*What the task asks*:
Count the lines below holding "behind" and answer with that number only.
━━━━━━━━━━━━━━━━━━━━━━━━━━━━━━
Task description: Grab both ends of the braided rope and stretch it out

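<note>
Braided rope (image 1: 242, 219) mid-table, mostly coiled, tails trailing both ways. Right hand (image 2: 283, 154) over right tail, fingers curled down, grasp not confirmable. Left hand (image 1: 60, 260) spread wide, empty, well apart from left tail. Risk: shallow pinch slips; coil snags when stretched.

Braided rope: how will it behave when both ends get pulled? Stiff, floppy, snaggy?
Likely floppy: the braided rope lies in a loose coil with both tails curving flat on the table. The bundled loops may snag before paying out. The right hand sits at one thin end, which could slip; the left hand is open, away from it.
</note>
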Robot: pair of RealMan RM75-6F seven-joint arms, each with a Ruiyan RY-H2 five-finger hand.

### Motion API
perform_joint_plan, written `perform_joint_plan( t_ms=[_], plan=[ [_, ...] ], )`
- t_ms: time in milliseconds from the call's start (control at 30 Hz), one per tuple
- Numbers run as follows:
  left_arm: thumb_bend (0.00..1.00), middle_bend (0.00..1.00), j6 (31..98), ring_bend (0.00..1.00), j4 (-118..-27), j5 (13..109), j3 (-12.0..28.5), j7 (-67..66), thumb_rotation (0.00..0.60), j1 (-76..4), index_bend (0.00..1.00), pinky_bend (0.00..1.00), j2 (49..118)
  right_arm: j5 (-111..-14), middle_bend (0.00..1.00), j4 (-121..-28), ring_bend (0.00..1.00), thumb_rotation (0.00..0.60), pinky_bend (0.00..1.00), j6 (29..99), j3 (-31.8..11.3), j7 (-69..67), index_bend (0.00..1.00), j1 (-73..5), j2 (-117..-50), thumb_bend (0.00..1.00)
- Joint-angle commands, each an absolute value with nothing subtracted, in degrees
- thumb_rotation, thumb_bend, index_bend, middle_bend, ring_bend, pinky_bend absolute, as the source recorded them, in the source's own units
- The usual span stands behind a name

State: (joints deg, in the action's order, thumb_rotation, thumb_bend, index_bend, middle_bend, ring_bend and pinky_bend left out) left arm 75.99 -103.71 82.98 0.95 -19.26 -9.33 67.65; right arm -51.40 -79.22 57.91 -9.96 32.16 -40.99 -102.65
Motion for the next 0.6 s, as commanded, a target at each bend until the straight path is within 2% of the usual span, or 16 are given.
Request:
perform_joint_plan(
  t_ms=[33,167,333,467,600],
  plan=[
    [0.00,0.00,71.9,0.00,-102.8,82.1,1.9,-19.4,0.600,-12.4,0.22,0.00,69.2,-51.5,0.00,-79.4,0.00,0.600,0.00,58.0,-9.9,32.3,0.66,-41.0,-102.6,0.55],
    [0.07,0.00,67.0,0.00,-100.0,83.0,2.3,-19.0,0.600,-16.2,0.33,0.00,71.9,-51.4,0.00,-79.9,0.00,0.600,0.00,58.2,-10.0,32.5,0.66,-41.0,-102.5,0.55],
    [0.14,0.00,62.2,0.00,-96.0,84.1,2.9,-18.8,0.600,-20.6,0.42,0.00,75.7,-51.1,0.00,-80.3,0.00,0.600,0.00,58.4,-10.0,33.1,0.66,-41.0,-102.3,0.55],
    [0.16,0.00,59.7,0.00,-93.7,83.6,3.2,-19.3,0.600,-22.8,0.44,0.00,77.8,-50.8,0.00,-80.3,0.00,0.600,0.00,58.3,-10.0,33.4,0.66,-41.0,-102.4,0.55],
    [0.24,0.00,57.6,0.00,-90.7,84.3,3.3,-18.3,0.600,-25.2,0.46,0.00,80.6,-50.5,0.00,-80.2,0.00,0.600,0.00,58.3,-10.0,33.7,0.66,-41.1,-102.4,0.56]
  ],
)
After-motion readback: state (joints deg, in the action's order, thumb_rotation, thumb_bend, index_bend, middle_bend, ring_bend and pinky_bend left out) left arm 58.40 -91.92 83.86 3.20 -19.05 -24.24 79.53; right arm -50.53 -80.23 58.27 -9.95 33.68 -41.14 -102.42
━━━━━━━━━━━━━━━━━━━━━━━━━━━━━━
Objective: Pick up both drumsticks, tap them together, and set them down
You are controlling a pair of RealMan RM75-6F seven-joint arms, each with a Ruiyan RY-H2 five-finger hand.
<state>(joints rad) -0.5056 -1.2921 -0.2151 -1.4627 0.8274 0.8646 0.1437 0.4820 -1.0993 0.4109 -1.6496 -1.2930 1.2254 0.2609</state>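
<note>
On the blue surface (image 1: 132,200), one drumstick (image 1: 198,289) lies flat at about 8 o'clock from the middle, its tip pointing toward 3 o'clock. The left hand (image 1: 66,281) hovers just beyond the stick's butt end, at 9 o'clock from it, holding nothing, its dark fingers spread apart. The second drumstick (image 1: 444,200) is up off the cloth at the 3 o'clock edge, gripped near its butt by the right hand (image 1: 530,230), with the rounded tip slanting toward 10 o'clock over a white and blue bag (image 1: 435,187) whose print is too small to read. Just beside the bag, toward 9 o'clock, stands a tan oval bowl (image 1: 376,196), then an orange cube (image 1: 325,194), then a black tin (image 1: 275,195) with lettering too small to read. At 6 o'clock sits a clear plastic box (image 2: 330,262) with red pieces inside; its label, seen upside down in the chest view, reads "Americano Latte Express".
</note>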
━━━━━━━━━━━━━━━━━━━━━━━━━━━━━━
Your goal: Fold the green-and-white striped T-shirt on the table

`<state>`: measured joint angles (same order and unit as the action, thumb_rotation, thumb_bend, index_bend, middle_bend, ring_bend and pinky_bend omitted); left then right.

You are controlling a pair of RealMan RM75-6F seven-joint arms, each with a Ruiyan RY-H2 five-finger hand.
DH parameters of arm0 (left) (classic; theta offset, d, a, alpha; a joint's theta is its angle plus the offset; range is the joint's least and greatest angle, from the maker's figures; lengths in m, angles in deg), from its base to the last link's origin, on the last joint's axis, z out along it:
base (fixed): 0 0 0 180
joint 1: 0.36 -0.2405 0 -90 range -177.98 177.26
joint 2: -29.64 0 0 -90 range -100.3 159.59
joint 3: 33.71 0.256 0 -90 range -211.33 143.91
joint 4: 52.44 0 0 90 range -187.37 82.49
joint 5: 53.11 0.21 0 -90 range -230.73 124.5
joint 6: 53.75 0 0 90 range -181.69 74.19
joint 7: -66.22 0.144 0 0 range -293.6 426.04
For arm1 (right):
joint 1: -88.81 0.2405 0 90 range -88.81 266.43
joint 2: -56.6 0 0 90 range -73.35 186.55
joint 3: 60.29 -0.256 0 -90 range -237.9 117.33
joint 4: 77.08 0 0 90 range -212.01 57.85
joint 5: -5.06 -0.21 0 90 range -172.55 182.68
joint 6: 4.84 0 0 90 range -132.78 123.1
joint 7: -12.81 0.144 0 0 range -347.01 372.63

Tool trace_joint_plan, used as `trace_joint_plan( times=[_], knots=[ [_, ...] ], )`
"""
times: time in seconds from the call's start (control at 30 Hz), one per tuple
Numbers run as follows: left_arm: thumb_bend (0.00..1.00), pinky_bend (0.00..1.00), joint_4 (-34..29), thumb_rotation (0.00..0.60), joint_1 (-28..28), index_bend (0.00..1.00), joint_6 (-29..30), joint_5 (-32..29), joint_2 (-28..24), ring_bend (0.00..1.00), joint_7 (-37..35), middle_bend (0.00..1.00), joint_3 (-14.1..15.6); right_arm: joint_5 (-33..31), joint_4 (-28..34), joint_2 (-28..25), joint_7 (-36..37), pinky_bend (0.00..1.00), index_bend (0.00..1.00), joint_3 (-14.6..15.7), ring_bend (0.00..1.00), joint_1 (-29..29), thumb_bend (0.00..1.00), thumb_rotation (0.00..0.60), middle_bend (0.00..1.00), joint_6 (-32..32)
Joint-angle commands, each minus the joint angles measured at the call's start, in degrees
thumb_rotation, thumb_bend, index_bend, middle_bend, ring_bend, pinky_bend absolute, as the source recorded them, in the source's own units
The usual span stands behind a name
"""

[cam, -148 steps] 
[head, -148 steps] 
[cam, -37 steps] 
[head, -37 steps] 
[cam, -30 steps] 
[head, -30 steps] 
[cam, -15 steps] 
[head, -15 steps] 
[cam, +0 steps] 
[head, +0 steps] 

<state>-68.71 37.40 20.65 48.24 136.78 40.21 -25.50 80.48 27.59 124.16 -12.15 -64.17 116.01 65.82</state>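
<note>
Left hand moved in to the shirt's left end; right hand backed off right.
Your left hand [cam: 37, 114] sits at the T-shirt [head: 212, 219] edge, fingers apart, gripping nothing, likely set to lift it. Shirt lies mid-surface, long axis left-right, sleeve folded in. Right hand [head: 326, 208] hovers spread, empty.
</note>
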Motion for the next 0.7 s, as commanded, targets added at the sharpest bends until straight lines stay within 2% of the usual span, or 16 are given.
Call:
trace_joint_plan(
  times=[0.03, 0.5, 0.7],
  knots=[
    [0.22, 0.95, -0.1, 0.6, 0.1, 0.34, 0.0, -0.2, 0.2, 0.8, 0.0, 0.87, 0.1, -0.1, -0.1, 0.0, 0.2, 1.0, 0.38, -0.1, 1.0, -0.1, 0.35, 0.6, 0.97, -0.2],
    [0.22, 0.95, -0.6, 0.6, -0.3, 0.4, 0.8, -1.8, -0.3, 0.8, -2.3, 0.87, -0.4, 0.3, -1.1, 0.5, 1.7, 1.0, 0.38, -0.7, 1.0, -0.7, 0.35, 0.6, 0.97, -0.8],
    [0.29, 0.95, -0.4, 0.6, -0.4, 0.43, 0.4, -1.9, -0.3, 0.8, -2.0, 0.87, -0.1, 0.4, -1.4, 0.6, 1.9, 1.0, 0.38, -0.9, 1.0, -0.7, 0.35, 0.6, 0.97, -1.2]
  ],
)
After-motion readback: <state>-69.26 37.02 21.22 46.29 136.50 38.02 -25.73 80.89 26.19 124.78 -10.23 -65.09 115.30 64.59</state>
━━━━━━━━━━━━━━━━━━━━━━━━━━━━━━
*Written reply*:
2